In mathematics, Tanaka's equation is an example of a stochastic differential equation which admits a weak solution but has no strong solution. It is named after the Japanese mathematician Hiroshi Tanaka (Tanaka Hiroshi).

Tanaka's equation is the one-dimensional stochastic differential equation

$\mathrm{d} X_t = \sgn (X_t) \, \mathrm{d} B_t,$

driven by canonical Brownian motion B, with initial condition X_{0} = 0, where sgn denotes the sign function

$$\sgn (x) = \begin{cases} +1, & x \geq 0; \\ -1, & x < 0. \end{cases}$$

(Note the unconventional value for sgn(0).) The signum function does not satisfy the Lipschitz continuity condition required for the usual theorems guaranteeing existence and uniqueness of strong solutions.

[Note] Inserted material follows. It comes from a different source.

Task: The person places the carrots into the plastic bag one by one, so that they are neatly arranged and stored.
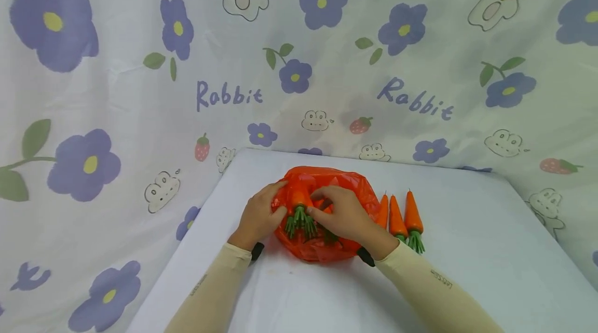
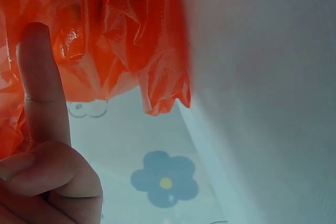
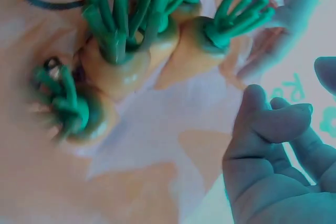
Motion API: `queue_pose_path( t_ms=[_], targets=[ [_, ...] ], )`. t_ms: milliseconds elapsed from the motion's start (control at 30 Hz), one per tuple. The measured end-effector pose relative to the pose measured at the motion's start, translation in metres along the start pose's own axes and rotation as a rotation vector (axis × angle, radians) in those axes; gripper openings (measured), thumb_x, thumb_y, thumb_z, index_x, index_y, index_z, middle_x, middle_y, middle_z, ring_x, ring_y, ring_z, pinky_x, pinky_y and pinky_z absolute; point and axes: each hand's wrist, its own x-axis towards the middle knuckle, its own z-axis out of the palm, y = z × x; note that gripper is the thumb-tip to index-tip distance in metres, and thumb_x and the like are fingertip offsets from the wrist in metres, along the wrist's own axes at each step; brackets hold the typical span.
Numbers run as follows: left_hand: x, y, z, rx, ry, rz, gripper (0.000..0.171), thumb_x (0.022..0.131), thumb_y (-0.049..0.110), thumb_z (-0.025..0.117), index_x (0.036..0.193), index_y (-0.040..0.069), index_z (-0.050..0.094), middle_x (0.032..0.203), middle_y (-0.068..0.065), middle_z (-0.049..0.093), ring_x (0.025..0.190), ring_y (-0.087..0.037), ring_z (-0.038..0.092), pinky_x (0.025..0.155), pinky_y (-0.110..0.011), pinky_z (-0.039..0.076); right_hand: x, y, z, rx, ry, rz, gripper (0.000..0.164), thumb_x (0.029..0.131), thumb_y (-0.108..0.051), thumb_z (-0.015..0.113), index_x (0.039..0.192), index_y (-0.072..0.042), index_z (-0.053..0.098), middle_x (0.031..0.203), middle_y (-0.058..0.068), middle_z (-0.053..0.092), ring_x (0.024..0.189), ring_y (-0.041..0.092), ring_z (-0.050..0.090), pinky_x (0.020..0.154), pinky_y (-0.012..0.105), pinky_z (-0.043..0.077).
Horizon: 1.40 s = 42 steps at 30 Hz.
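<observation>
A translucent red plastic bag (image 1: pixel 322 257) sits on the white table with its mouth spread, several toy carrots (image 1: pixel 299 195) in it, their green tops toward me. My left hand (image 1: pixel 259 216) is at the bag's left side. In the left wrist view its straight index finger (image 2: pixel 42 82) lies against the crinkled film. Over the bag's right part is my right hand (image 1: pixel 343 213), its thumb close to the carrot tops. In the right wrist view that hand's fingers (image 3: pixel 252 129) bend loosely beside the orange carrots (image 3: pixel 197 51), with nothing visible between them.
Three more carrots (image 1: pixel 412 213) lie side by side on the table (image 1: pixel 472 250), just right of the bag. A white curtain (image 1: pixel 140 99) with purple flowers and rabbits hangs behind and to the left of the table.
</observation>
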Motion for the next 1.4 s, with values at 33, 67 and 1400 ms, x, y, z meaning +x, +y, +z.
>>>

The Tanaka equation has no strong solution, i.e. one for which the version B of Brownian motion is given in advance and the solution X is adapted to the filtration generated by B and the initial conditions. However, the Tanaka equation does have a weak solution, one for which the process X and version of Brownian motion are both specified as part of the solution, rather than the Brownian motion being given a priori. In this case, simply choose X to be any Brownian motion and define $\tilde{B}$ by

$\tilde{B}_t = \int_0^t \sgn \big( X_s \big) \, \mathrm{d} X_s,$

i.e.

$\mathrm{d} \tilde{B}_t = \sgn (X_t) \, \mathrm{d} X_t.$

Hence,

$\mathrm{d} X_t = \sgn (X_t) \, \mathrm{d} \tilde{B}_{t},$

and so X is a weak solution of the Tanaka equation. Furthermore, this solution is weakly unique, i.e. any other weak solution must have the same law.

Another counterexample of this type is Tsirelson's stochastic differential equation.